## What to do
Scan the records below for the string "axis" and return every line where it appears.

## Records provided
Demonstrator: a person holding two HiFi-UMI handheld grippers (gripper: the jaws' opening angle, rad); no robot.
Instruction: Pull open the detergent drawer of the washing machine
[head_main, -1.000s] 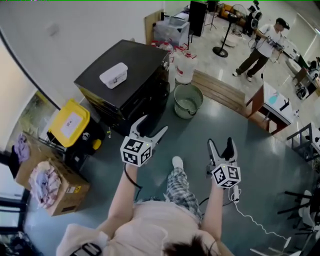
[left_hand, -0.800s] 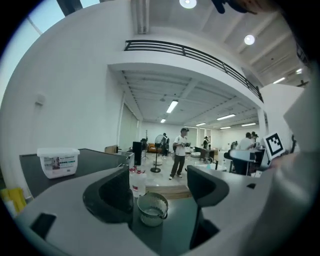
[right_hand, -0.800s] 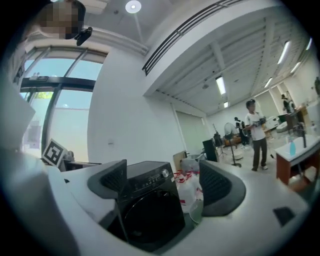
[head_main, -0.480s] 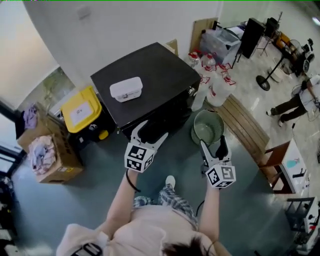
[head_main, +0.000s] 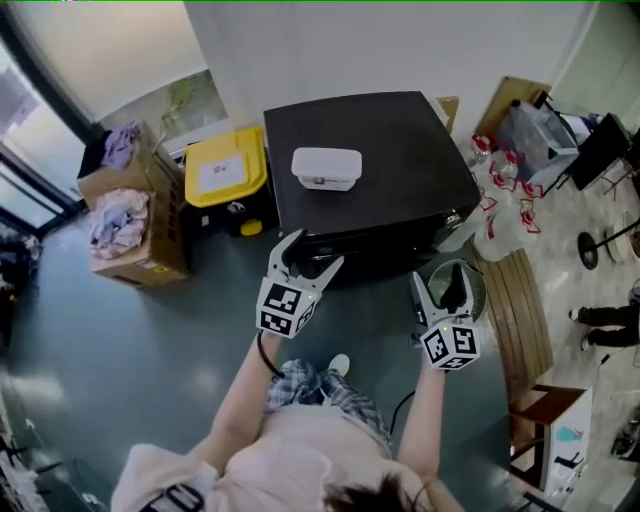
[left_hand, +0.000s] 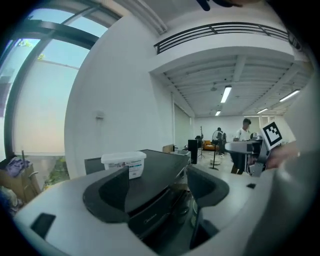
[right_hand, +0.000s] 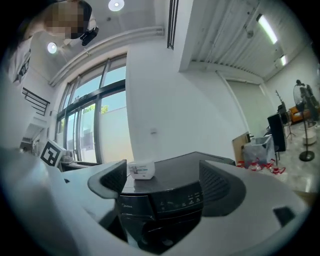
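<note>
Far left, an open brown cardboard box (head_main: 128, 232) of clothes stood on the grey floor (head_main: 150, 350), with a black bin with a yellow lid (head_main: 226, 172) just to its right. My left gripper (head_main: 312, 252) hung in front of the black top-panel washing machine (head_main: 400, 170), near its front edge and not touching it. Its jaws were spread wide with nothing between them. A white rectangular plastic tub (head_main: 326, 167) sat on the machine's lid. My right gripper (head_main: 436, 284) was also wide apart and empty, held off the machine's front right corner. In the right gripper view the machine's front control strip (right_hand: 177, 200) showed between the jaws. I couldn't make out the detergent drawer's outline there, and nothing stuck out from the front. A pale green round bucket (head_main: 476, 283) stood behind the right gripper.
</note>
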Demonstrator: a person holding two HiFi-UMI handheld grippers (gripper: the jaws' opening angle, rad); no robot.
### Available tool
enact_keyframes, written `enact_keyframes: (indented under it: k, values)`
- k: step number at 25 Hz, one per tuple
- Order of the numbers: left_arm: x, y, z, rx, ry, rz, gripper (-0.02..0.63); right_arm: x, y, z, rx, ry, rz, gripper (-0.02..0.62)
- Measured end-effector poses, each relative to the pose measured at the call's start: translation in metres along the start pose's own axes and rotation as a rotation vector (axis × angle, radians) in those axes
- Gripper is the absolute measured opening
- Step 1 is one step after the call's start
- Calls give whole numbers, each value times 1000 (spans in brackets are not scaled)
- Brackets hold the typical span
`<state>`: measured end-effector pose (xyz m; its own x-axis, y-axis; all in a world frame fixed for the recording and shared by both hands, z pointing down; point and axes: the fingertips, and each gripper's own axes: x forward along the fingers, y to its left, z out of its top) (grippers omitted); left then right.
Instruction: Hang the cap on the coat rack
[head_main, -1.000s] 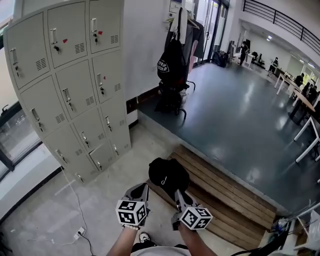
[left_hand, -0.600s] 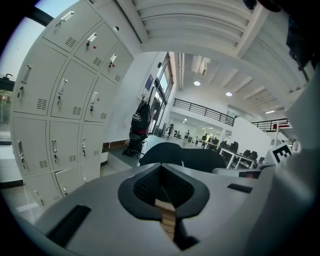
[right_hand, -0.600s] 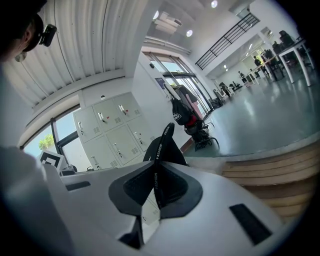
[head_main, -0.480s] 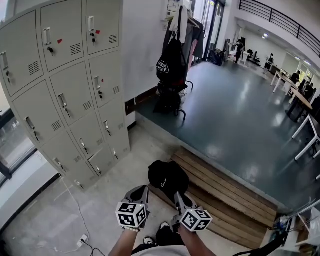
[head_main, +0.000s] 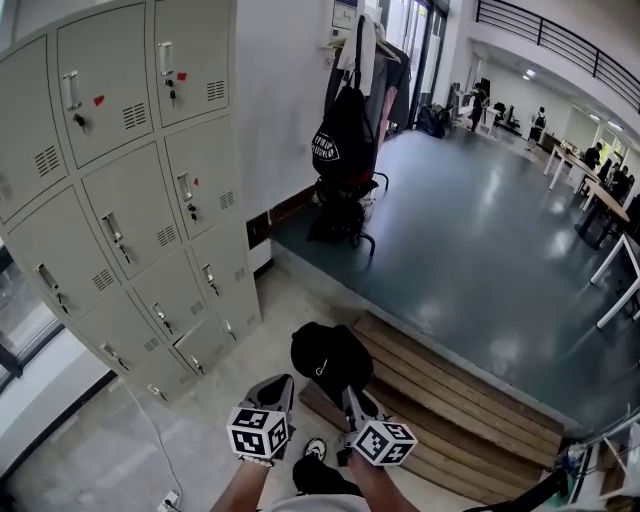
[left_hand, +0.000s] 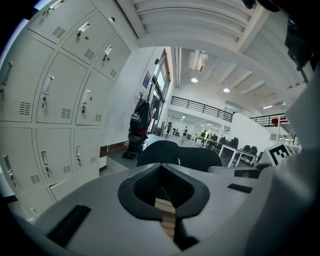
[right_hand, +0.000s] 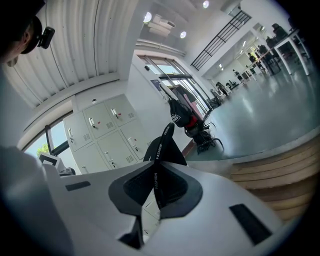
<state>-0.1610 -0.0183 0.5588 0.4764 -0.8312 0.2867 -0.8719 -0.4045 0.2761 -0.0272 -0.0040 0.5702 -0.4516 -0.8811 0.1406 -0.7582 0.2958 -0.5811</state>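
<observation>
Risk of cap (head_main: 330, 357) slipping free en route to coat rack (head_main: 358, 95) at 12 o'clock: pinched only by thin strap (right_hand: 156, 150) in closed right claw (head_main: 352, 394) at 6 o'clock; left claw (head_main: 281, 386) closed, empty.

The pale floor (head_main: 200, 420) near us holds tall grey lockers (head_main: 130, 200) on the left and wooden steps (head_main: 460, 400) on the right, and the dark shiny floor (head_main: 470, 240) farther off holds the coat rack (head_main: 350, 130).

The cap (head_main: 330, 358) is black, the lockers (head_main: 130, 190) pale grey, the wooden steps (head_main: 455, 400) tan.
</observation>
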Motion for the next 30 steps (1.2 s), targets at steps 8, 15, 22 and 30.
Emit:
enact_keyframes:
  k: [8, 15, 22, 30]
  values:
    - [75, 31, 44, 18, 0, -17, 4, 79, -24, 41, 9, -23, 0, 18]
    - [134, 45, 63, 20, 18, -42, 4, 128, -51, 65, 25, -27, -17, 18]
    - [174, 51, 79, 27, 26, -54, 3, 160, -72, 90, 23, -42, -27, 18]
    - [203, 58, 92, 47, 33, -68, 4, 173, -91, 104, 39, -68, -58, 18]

## Exercise output
- Measured end-effector poses, each relative to the pose measured at the call's start: translation in metres along the start pose's own axes and rotation as a rotation vector (axis × angle, radians) in those axes
`<state>`: measured end-effector pose (xyz m; its own x-axis, y-axis; all in a world frame fixed for the recording and shared by both hands, z pointing down; point and axes: the fingertips, and each gripper's own axes: x forward along the fingers, y to its left, z out of its top) (grippers omitted); left then right.

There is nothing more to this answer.